First Prussian directive on informed consent

The introduction of scientific and experimental methodology into clinical medicine in the nineteenth century brought with it an increased demand for experimentation on human subjects, particularly in bacteriology, immunology, and physiology. This research was done mainly on patients in hospital, often without their consent, under an “ethos of science and medical progress.” As a result of injury to some patients subjected to non-therapeutic research, however, controversy and public debate ensued about the ethics of human experimentation.1 2 3 4

In 1891 the Prussian minister of the interior issued a directive to all prisons that tuberculin for the treatment of tuberculosis “must in no case be used against the patient's will.”5 But the first detailed regulations about non-therapeutic research in Western medicine came from the Prussian minister for religious, educational, and medical affairs in 1900. They were issued after critical public discussion and political debate on the Neisser case in the Prussian parliament and set forth the legal basis of disclosure and unmistakable consent.1 2 Of particular interest is the debate within the medical profession and the political circumstances.

The Neisser case

In 1898 Albert Neisser, discoverer of the gonococcus and professor of dermatology and venereology at the University of Breslau, published clinical trials on serum therapy in patients with syphilis. In order to find a method of syphilis prevention he injected cell free serum from patients with syphilis into patients who were admitted for other medical conditions. Most of these patients were prostitutes, who were neither informed about the experiment nor asked for their consent. When some of them contracted syphilis Neisser concluded that the “vaccination” did not work. However, he argued that the women did not contract syphilis as a result of his serum injections but contracted the disease because they worked as prostitutes. Liberal newspapers published these and other cases, triggering public debate.

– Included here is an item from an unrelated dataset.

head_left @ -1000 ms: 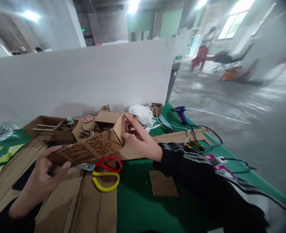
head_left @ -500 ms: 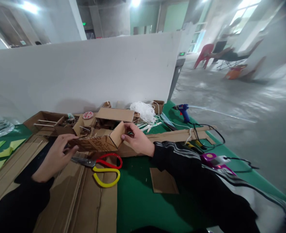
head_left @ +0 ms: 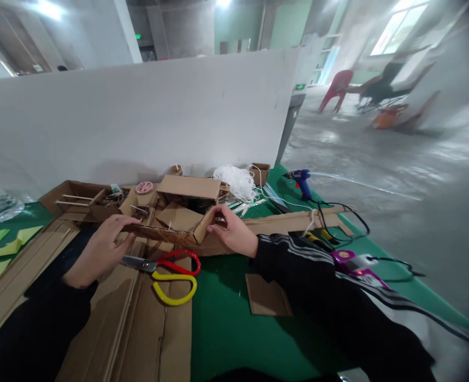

Most academic physicians at the time supported Neisser. An exception was Albert Moll,6 a psychiatrist in private practice in Berlin, who collected in his Physicians' Ethics 600 cases of unethical non-therapeutic research on humans and emphasised the need for informed consent. Moll also developed a legally based, positivistic contract theory of the patient-doctor relationship, which is widely ignored in current bioethics publications.7

In 1898 the public prosecutor investigated the case, and Neisser was fined by the Royal Disciplinary Court. The court ruled that, though Neisser as a well known medical authority may have been convinced that the trials were harmless, he should have sought the patients' consent. Not questionable science but lack of patients' consent was the main principle for the legal judgment.

GOVERNMENT ACTION

The Prussian parliament also discussed the case several times and in 1899 asked the government to act. As a result the minister for religious, educational, and medical affairs commissioned a detailed report from the Scientific Medical Office of Health, which was composed of leading German physicians such as Rudolf Virchow. The commission directed its attention to beneficence and autonomy. It concluded that a physician who recognised that an injected serum might cause infection had no right to inject such a serum. In any case, both informing the subject and obtaining the subject's consent were preconditions to experimentation. In a handwritten report Emil von Behring argued that, particularly with reference to the Neisser case, self experimentation should always precede experiments on patients. He personally held that purely scientific experimentation on human subjects was unethical even if they gave voluntary consent.1 4

The minister also sought legal advice on the Neisser case. Lawyers stated that conducting non-therapeutic research on a subject without consent fulfilled the criteria for causing physical injury in criminal law. The scientific validity of the experiment did not serve as mitigation. Informed consent was a mandatory precondition for any non-therapeutic research. Problems of coercion, persuasion, and the unequal authority between doctor and patient were discussed in detail, and the lawyers concluded that respect for rights and morality had the same importance for the good of mankind as medical and scientific progress. Written documentation and clear responsibility of the medical director for all human experimentation became legal doctrine.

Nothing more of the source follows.